KEPA AULESTIA-EL CORREO
El Tribunal Constitucional ha resuelto que el confinamiento decretado mediante el estado de alarma suponía la práctica suspensión de derechos fundamentales, que hubiese obligado a recurrir al estado de excepción. El Gobierno ha dado a entender que ello suponía poco menos que una afrenta para el Ejecutivo, tras salvar «miles de vidas». Podía haberse aferrado a lo sustantivo, a que el TC da por sentado el confinamiento como medida ineludible frente a la pandemia. Es lo que toda instancia de gobierno procura cuando se encuentra con una resolución jurídicamente contraria a sus planteamientos, alegar que en el fondo le da la razón. Pero el instinto combativo anda tan suelto en las relaciones políticas y en las institucionales, que el cuerpo a cuerpo no deja margen a la inteligencia. La sentencia del Constitucional no es nada baladí y podría acarrear consecuencias muy serias para el futuro. Pero de nada sirve dramatizar el choque cuando lo urgente es salvar el verano y cavilar sobre la alternativa legal que podría asegurar una respuesta inmediata a la siguiente pandemia.
La imagen del nuevo Consejo de Ministros reunido el martes en la empequeñecida sala de las citas anteriores a la pandemia trató de simbolizar que a partir de ahora el Gobierno va de recuperación. Pero contrastaba tanto con el incremento de la incidencia epidémica, que invita a reunirse en grupos de muchas menos personas y a no confiarse del todo de la vacunación, que se convirtió en un retrato voluntarista carente de mensaje alguno. La obstinación del presidente Sánchez en dar solo buenas noticias hace que nadie de su gobierno anterior y del actual esté dispuesto siquiera a advertir del mínimo riesgo. La épica del confinamiento parece valer para enfrentarse torpemente a la sentencia del Tribunal Constitucional, ante una oposición de derechas que se ha mostrado errática y oportunista en el último año y medio. Pero al apostar cada día por sublimar los logros de la vacunación, al pregonar desde el Ministerio responsable de Turismo que España es un país seguro, al diferir a las autonomías la eventual adopción de medidas de restricción, desaparece el liderazgo político que demanda el momento.

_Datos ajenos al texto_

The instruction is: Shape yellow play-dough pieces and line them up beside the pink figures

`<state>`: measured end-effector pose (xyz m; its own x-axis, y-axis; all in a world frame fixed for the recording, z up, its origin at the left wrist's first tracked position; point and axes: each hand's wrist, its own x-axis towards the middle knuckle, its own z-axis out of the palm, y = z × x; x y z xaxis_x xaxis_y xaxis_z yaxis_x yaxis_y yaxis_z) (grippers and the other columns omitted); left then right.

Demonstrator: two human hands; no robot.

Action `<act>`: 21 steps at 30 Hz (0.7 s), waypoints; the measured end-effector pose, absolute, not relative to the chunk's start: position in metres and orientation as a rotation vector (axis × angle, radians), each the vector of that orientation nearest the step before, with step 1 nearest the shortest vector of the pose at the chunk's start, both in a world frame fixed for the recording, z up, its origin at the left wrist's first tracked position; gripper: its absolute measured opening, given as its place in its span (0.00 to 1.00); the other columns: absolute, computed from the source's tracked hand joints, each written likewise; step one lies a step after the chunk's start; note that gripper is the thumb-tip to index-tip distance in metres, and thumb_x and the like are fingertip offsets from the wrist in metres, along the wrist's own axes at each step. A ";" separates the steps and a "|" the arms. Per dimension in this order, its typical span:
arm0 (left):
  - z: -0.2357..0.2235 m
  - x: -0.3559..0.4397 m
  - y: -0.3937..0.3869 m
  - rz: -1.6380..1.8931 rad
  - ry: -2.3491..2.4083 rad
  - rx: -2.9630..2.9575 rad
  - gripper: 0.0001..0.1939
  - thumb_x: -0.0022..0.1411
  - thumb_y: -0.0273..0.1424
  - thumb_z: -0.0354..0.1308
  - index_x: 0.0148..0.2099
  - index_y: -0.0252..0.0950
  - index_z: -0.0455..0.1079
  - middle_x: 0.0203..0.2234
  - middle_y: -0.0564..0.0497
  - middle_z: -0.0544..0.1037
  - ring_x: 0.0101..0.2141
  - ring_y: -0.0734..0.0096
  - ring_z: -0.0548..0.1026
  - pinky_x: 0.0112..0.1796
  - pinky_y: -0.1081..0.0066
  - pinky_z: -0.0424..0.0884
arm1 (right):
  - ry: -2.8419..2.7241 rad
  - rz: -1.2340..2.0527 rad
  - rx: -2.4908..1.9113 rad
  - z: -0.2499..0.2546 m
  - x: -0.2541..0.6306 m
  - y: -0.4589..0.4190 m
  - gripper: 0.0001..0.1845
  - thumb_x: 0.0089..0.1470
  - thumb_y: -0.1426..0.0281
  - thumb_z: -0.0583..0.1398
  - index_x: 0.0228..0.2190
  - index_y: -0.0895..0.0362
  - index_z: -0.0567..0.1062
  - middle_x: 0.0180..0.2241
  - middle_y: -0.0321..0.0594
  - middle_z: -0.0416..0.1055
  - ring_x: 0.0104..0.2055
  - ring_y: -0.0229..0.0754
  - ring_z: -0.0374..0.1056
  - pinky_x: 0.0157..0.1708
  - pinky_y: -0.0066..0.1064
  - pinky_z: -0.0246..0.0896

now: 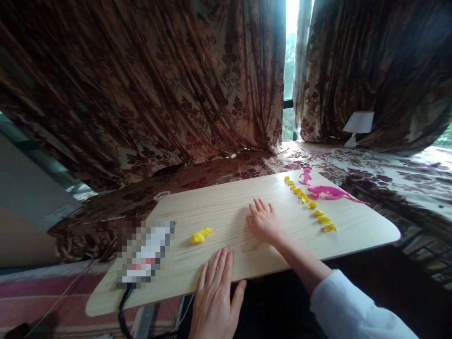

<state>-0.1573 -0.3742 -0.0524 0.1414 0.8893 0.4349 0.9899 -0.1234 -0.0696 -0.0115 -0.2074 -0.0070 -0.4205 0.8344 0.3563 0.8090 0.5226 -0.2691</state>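
My left hand [218, 294] lies flat over the front edge of the light wooden table [219, 207], fingers stretched out and thumb apart. Out over the middle of the board is my right hand [263, 220], palm down with its fingers spread; whatever may be under the palm is hidden. Between my left hand and the pixelated device sits a soft-looking yellow lump [201, 235]. Several small curved yellow pieces [312, 205] form a slanting row to the right of my right hand. Beyond them lies a long pink figure [326, 190] with a thin tail, beside a smaller pink piece [305, 176].
A pixelated flat device [148, 254] rests at the table's left, its black cable [123, 310] running off the front edge. Patterned curtains [197, 84] hang behind a cloth-covered ledge. A small white lamp [358, 125] stands on that ledge at the right.
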 end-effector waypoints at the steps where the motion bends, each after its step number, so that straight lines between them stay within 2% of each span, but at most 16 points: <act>1: -0.052 -0.157 -0.374 -0.411 -1.810 -2.084 0.32 0.64 0.37 0.48 0.67 0.35 0.43 0.63 0.46 0.55 0.62 0.60 0.52 0.59 0.56 0.49 | -2.323 0.075 -1.359 -0.010 0.000 -0.209 0.24 0.61 0.69 0.46 0.56 0.65 0.62 0.61 0.55 0.53 0.64 0.52 0.46 0.59 0.52 0.40; 4: -0.052 -0.156 -0.375 -0.428 -1.819 -2.090 0.32 0.64 0.38 0.48 0.67 0.35 0.43 0.63 0.46 0.55 0.62 0.60 0.52 0.59 0.56 0.48 | -2.392 0.074 -1.324 -0.022 0.032 -0.246 0.25 0.61 0.71 0.44 0.58 0.65 0.59 0.61 0.51 0.53 0.65 0.47 0.44 0.61 0.47 0.38; 6: -0.051 -0.155 -0.375 -0.445 -1.842 -2.095 0.32 0.64 0.38 0.47 0.67 0.35 0.44 0.63 0.46 0.53 0.62 0.59 0.51 0.60 0.55 0.48 | -2.467 0.080 -1.232 -0.026 0.038 -0.282 0.27 0.58 0.73 0.47 0.59 0.62 0.57 0.64 0.45 0.46 0.66 0.44 0.39 0.62 0.41 0.37; 7: -0.051 -0.154 -0.376 -0.448 -1.852 -2.099 0.32 0.64 0.39 0.47 0.66 0.35 0.44 0.64 0.45 0.53 0.62 0.59 0.51 0.60 0.54 0.48 | -2.500 0.078 -1.144 -0.025 0.034 -0.296 0.27 0.57 0.73 0.48 0.58 0.61 0.59 0.65 0.44 0.44 0.66 0.45 0.35 0.62 0.41 0.35; 8: -0.051 -0.154 -0.376 -0.447 -1.857 -2.103 0.32 0.64 0.39 0.47 0.66 0.35 0.45 0.64 0.45 0.53 0.62 0.59 0.51 0.59 0.54 0.48 | -2.517 0.088 -1.086 -0.024 0.025 -0.306 0.25 0.58 0.71 0.48 0.57 0.60 0.62 0.64 0.42 0.45 0.67 0.45 0.33 0.63 0.40 0.34; 10: -0.051 -0.154 -0.376 -0.435 -1.857 -2.104 0.32 0.64 0.40 0.47 0.66 0.35 0.46 0.64 0.45 0.53 0.63 0.59 0.50 0.59 0.53 0.48 | -2.485 0.106 -1.083 -0.017 -0.001 -0.307 0.22 0.61 0.68 0.47 0.55 0.55 0.65 0.61 0.38 0.55 0.66 0.43 0.35 0.63 0.40 0.32; 11: -0.051 -0.154 -0.377 -0.419 -1.855 -2.103 0.31 0.65 0.40 0.47 0.66 0.35 0.46 0.64 0.45 0.53 0.63 0.59 0.51 0.59 0.53 0.49 | -2.468 0.106 -1.101 -0.013 -0.016 -0.299 0.23 0.62 0.66 0.46 0.56 0.55 0.63 0.60 0.39 0.57 0.66 0.43 0.38 0.63 0.41 0.33; 13: -0.051 -0.155 -0.377 -0.373 -1.854 -2.097 0.31 0.65 0.39 0.46 0.66 0.35 0.45 0.64 0.46 0.53 0.62 0.60 0.51 0.59 0.53 0.50 | -2.425 0.097 -1.154 -0.006 -0.039 -0.268 0.24 0.61 0.65 0.46 0.57 0.58 0.62 0.61 0.45 0.56 0.65 0.47 0.43 0.62 0.45 0.36; 17: -0.050 -0.156 -0.377 -0.316 -1.845 -2.075 0.31 0.66 0.39 0.44 0.67 0.34 0.43 0.64 0.47 0.52 0.63 0.62 0.50 0.59 0.54 0.50 | -2.346 0.073 -1.300 -0.003 -0.033 -0.212 0.27 0.60 0.64 0.49 0.55 0.66 0.63 0.60 0.58 0.54 0.63 0.56 0.46 0.58 0.54 0.40; 19: -0.050 -0.155 -0.377 -0.327 -1.843 -2.069 0.31 0.66 0.39 0.44 0.67 0.34 0.43 0.64 0.47 0.51 0.63 0.62 0.49 0.60 0.55 0.49 | -2.343 0.062 -1.349 -0.010 -0.009 -0.213 0.26 0.60 0.67 0.47 0.55 0.67 0.63 0.60 0.59 0.54 0.63 0.57 0.47 0.58 0.55 0.41; 21: -0.049 -0.154 -0.378 -0.343 -1.854 -2.073 0.32 0.65 0.39 0.44 0.67 0.34 0.42 0.64 0.48 0.50 0.63 0.62 0.48 0.60 0.55 0.48 | -2.382 0.051 -1.347 -0.020 0.017 -0.233 0.25 0.61 0.70 0.44 0.57 0.66 0.61 0.61 0.55 0.53 0.64 0.52 0.46 0.59 0.52 0.39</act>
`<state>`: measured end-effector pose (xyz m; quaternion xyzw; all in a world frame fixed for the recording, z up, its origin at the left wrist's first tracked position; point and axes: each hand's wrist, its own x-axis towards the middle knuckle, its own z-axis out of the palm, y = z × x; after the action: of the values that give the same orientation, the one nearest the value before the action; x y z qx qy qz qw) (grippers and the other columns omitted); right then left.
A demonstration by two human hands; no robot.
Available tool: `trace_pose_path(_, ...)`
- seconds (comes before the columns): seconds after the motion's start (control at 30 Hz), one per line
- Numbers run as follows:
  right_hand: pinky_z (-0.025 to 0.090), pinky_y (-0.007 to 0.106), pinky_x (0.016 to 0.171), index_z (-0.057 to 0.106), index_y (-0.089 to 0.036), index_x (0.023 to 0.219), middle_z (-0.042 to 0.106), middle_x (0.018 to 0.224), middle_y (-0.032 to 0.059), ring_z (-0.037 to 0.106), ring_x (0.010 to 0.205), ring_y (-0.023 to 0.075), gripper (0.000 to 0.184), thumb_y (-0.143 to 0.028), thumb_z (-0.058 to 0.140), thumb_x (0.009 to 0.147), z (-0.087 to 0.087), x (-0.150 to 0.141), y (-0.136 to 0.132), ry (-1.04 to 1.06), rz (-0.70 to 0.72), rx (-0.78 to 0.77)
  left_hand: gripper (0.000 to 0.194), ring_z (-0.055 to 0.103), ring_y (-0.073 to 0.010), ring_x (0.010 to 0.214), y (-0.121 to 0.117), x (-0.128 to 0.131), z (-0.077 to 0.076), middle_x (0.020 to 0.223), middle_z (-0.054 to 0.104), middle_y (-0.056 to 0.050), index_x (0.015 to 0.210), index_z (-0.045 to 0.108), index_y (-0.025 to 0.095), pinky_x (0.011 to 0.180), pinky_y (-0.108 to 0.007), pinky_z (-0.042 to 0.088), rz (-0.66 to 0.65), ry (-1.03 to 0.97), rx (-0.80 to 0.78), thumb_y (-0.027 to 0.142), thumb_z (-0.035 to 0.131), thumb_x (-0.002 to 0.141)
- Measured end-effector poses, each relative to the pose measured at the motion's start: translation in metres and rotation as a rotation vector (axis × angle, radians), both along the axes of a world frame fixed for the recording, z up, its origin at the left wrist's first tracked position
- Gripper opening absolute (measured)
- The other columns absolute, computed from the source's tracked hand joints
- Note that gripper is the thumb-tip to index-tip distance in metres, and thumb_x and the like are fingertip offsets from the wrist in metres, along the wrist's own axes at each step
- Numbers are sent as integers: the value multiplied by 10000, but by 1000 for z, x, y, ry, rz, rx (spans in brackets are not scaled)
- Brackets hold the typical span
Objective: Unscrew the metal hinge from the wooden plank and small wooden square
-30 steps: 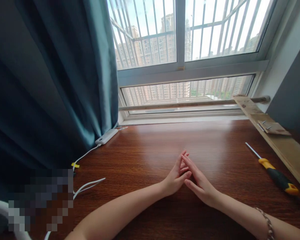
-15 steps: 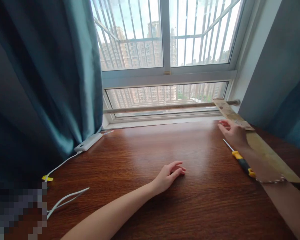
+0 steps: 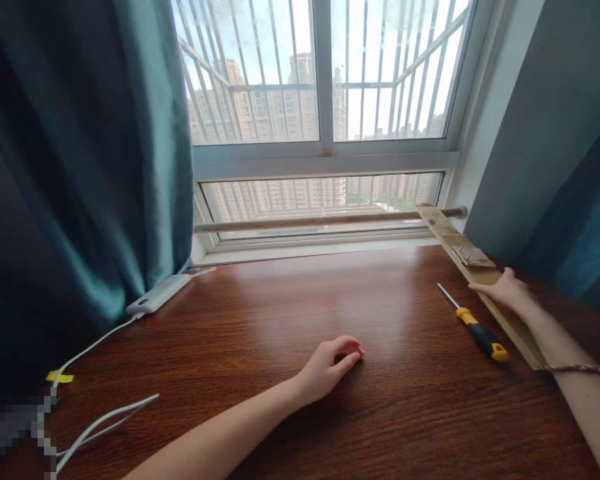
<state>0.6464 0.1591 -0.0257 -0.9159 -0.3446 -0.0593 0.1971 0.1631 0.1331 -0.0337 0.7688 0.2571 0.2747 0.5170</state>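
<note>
My left hand (image 3: pixel 330 363) rests on the dark wooden table (image 3: pixel 260 333) near the middle, its fingers loosely curled with nothing in them. My right hand (image 3: pixel 505 291) lies on a long pale wooden plank (image 3: pixel 480 280) at the right side, fingers wrapped over its edge. A small metal hinge (image 3: pixel 473 255) sits on the plank just beyond the hand. A screwdriver (image 3: pixel 475 325) with a yellow and black handle lies on the table just left of the plank. A braided bracelet (image 3: pixel 577 369) circles my right wrist.
A white power bank (image 3: pixel 159 294) with white cables (image 3: pixel 100 420) lies at the left by a teal curtain (image 3: pixel 80 167). A wooden rod (image 3: pixel 320 219) runs along the barred window's sill. Grey wall and another curtain stand at the right.
My hands parted from a touching pose at the table's middle. The right hand went out to the plank, then slid nearer along it. The left hand curled its fingers. The view turned right.
</note>
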Motion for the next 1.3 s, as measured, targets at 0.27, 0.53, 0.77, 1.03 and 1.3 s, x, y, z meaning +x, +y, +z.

El lehendakari Urkullu se decidió a la llamada: «Mascarilla, mascarilla y mascarilla». Pero no lo hizo con la solemnidad que hubiese requerido ir contra corriente, sino a media voz. Con la consciencia de que muchísimos ciudadanos las seguimos llevando; en ocasiones, más como testimonio que como necesidad preventiva. De la misma manera, el Gobierno vasco ha eludido la promulgación de toques de queda que -según las iniciativas de otras comunidades- deberían extenderse a casi todos los municipios vascos. Ha optado por la ‘creatividad política’ de hacer de la recomendación una llamada a media voz para que nadie trasnoche. Es la variante apocada del liderazgo político, que evita confrontarse con el TSJPV porque en realidad no es vasco, se niega a someterse al criterio último del Tribunal Supremo porque es español, y tampoco se enfrenta a la minoría infectiva que pasa de recomendaciones.